§ **What is needed**: Lines in the listing below containing the string "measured" are to be identified and copied.

§ **Information provided**:
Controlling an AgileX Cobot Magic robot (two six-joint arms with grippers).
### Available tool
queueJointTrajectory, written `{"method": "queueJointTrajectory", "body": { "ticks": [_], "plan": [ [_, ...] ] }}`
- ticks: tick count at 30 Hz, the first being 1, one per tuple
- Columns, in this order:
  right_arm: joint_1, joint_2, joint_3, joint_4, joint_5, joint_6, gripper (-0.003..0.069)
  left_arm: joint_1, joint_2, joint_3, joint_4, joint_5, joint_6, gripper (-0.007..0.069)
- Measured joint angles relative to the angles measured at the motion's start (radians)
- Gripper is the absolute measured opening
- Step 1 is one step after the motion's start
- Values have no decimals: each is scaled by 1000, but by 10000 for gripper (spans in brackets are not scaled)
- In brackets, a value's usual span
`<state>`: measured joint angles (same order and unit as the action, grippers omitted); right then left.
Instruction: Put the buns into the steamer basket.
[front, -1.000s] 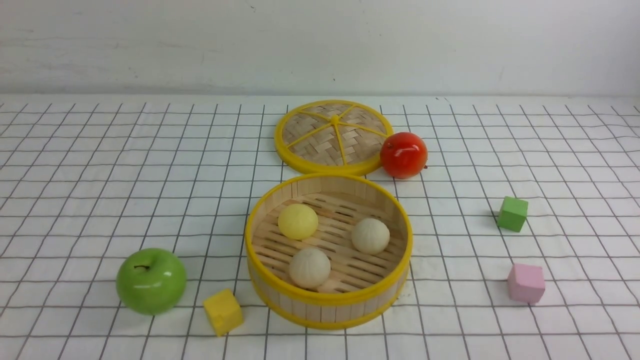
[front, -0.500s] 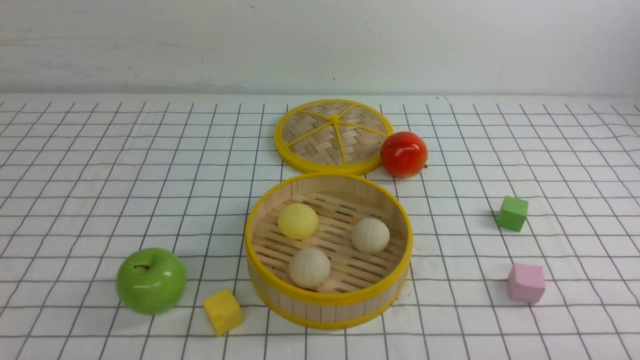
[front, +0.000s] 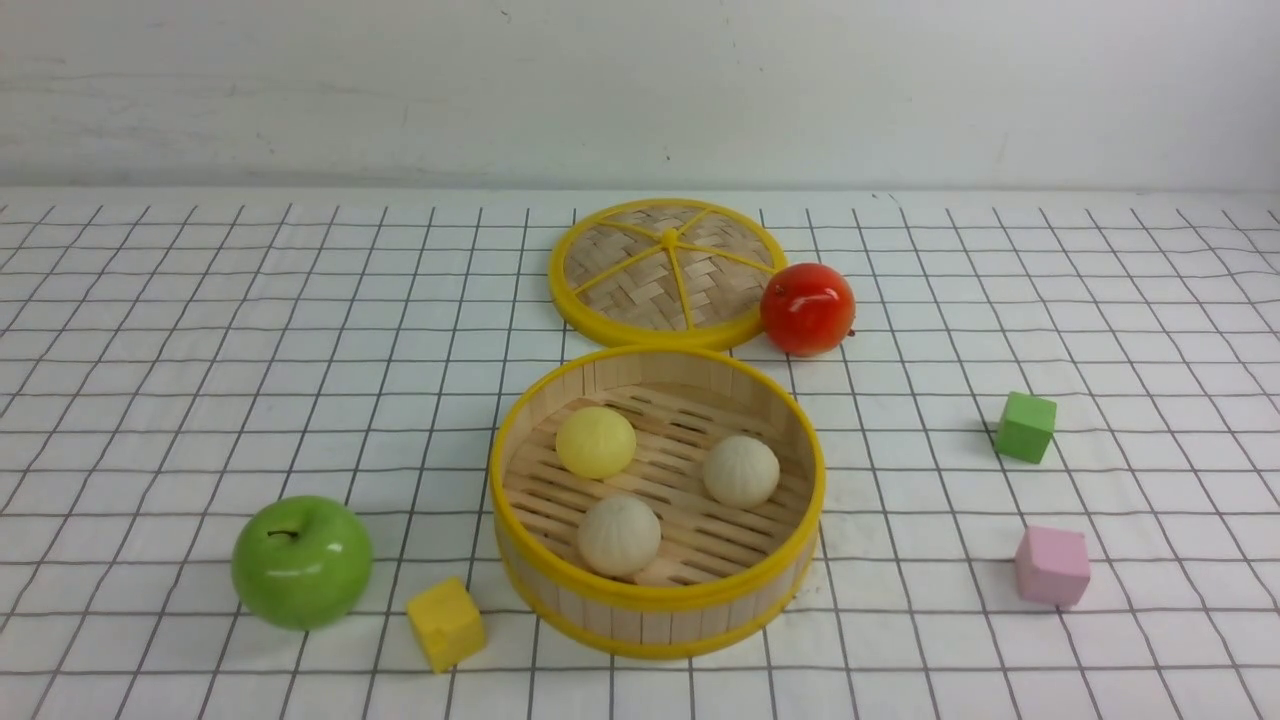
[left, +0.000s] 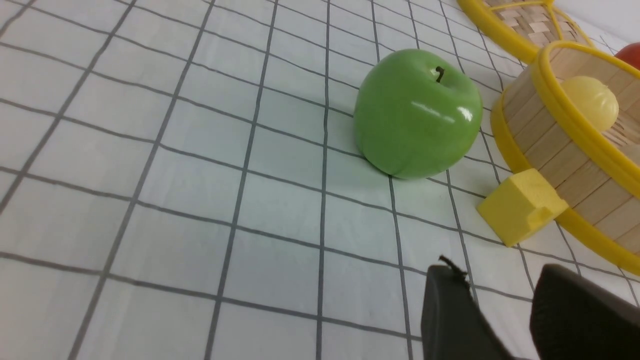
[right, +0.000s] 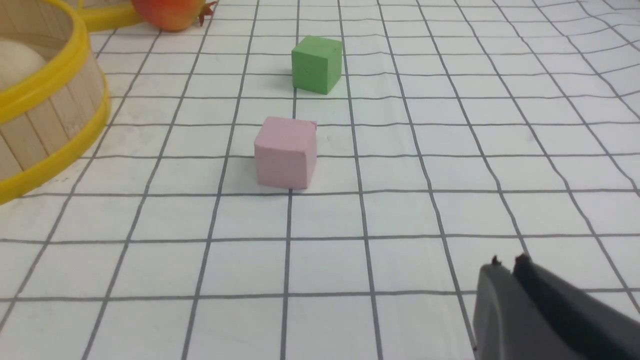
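Because all three buns, the yellow bun (front: 596, 443), the front cream bun (front: 619, 536) and the other cream bun (front: 740, 472), rest inside the steamer basket (front: 657, 600), the task appears complete. Risk: a low sweep across the rim could jolt the basket and roll a bun. Left gripper (left: 492, 295): fingertips parted by a narrow gap, nothing held. Right gripper (right: 509, 265): fingertips nearly together, nothing held. Both point at the tabletop, apart from the basket.

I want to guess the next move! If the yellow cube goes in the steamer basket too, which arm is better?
Probably the left: its wrist view shows the yellow cube near its jaws, while the right wrist view doesn't show that cube.
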<state>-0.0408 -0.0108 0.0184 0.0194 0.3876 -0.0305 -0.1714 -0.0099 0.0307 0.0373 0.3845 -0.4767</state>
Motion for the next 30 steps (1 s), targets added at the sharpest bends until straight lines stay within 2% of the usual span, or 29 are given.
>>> {"method": "queueJointTrajectory", "body": {
  "ticks": [30],
  "plan": [
    [0,0,0,0,0,0,74,0,0,0,0,1,0,238]
  ]
}}
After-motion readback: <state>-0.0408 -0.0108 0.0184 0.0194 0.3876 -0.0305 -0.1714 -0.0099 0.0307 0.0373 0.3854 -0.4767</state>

§ **Written answer**:
- Measured joint angles relative to the angles measured at the motion's start (radians)
- Gripper is the absolute measured opening
`<state>`: measured joint angles (same order and unit as the action, grippers omitted); right then left.

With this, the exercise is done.